* **WHAT YOU NEED TO DO**:
From the entries below, copy every line holding the word "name".
-- MATERIAL FOR THE TASK follows --
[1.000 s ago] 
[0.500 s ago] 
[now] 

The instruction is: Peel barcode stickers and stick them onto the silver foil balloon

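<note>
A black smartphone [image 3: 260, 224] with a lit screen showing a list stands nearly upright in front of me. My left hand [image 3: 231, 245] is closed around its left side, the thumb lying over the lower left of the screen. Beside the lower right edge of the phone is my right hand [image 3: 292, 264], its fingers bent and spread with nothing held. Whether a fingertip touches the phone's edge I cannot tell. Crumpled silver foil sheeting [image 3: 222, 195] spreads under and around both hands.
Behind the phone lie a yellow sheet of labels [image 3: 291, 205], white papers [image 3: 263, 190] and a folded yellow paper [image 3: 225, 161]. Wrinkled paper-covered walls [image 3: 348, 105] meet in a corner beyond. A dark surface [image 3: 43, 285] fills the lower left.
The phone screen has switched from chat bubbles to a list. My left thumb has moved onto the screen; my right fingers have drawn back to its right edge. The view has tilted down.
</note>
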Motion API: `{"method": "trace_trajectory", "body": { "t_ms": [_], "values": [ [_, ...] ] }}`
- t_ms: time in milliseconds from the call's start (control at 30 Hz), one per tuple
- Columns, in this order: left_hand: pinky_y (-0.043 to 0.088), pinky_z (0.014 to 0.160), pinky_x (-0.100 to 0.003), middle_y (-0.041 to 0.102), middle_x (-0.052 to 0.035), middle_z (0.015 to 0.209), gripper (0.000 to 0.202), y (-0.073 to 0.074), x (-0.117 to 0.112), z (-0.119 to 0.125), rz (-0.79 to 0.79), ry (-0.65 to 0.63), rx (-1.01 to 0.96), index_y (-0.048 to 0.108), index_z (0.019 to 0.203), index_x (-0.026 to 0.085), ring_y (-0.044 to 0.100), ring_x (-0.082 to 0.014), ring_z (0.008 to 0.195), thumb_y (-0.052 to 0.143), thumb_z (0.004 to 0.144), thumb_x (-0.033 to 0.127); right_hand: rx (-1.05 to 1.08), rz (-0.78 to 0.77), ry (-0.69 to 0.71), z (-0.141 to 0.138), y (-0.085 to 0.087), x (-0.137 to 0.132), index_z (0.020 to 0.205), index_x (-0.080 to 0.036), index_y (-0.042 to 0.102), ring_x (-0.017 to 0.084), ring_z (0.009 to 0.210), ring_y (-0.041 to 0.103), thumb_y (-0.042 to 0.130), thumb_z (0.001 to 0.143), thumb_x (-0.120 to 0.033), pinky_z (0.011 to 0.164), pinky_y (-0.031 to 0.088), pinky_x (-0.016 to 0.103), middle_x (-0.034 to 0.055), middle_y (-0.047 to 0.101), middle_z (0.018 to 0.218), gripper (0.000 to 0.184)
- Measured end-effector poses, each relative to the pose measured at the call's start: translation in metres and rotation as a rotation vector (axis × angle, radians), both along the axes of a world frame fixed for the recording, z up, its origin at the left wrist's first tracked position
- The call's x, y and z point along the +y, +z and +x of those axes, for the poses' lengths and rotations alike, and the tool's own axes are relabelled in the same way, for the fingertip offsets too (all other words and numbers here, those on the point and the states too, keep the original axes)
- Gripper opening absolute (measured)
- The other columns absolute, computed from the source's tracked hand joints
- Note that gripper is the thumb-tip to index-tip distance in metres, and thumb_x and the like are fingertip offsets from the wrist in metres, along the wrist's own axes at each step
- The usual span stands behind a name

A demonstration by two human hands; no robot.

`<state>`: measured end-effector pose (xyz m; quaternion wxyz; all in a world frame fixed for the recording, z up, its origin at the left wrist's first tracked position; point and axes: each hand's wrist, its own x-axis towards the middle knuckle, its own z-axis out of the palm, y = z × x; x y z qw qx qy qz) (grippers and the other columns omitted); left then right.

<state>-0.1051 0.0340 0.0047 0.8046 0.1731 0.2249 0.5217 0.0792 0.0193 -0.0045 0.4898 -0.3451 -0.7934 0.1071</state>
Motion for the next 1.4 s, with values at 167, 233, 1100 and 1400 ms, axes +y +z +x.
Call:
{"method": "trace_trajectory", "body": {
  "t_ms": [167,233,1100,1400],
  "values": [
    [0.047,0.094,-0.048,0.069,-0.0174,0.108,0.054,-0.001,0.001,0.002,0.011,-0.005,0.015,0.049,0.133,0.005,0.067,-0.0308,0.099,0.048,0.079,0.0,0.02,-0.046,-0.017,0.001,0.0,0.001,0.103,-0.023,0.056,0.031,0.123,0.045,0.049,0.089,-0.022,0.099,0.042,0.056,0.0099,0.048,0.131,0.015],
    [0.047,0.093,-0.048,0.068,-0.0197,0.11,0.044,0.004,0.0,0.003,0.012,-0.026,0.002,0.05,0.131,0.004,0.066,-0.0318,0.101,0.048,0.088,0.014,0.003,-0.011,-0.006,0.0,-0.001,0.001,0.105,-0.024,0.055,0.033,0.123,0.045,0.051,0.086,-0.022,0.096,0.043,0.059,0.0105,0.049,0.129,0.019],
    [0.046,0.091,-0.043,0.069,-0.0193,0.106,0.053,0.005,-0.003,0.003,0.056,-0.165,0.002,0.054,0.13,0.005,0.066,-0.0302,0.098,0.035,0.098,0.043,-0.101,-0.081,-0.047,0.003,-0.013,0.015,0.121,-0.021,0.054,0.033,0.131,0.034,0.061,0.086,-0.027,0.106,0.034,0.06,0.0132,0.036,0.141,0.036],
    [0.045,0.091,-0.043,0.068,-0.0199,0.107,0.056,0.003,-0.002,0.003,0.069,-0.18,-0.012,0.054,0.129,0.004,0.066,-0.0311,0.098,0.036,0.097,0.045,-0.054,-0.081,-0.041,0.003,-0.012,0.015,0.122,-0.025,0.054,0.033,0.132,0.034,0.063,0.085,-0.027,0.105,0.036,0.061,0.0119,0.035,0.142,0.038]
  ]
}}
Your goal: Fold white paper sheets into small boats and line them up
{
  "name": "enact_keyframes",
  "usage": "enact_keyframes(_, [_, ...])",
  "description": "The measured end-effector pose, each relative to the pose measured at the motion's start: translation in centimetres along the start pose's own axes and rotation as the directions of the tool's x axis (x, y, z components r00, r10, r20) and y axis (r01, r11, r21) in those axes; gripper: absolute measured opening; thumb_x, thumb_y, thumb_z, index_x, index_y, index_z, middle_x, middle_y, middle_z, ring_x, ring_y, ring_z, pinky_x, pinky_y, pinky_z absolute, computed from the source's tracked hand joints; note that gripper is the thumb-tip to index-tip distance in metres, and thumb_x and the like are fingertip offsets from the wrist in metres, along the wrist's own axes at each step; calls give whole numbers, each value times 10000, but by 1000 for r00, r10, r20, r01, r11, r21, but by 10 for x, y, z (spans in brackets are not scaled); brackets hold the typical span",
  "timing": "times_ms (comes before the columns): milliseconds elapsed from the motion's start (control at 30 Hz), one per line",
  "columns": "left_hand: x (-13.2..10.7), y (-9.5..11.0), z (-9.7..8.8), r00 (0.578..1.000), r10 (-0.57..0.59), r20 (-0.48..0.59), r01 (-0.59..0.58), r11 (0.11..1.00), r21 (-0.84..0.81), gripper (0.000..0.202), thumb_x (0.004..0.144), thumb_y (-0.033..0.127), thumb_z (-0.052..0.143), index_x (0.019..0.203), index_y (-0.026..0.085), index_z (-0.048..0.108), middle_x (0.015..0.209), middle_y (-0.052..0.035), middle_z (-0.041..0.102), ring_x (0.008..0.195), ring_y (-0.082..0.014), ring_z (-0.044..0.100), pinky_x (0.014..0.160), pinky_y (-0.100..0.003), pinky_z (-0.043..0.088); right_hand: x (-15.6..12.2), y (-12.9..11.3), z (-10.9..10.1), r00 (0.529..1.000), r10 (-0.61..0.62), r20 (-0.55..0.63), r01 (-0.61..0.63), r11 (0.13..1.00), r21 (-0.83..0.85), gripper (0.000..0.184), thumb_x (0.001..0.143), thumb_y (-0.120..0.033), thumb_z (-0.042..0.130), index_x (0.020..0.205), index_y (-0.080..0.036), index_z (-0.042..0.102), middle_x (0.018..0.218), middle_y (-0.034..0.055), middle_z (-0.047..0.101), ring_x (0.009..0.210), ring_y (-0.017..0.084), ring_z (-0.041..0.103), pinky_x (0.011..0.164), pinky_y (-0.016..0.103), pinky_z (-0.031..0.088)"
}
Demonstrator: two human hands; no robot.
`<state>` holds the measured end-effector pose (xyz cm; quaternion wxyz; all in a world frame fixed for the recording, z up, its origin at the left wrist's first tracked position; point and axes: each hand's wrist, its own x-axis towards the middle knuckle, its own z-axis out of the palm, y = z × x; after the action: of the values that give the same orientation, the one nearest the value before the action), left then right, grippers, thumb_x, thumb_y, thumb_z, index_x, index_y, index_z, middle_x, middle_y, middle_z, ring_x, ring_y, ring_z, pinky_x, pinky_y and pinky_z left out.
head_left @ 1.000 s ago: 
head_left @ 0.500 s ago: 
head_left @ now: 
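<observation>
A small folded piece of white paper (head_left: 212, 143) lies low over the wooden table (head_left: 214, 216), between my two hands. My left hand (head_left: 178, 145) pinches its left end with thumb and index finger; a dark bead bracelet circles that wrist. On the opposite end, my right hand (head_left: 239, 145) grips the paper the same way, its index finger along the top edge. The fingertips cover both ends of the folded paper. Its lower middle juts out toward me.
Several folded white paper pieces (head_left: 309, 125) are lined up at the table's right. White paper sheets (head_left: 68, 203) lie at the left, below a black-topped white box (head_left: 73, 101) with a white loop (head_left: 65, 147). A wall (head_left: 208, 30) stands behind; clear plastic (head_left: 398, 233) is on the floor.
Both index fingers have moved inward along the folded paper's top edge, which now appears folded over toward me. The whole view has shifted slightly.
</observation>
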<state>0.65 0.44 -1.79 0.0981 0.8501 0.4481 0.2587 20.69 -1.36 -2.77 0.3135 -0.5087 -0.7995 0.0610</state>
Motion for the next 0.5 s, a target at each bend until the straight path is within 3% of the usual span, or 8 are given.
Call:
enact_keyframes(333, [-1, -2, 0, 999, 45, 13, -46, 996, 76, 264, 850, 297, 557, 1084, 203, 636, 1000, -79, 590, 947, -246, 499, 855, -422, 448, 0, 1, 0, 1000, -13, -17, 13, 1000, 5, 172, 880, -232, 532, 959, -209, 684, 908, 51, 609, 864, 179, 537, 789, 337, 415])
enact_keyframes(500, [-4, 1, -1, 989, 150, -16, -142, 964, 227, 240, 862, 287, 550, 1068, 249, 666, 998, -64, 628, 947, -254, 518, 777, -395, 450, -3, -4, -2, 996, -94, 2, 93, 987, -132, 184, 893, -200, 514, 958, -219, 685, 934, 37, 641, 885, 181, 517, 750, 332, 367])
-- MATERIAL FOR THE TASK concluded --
* **ANSWER TO THIS TASK**:
- The usual span stands behind a name
  "name": "enact_keyframes",

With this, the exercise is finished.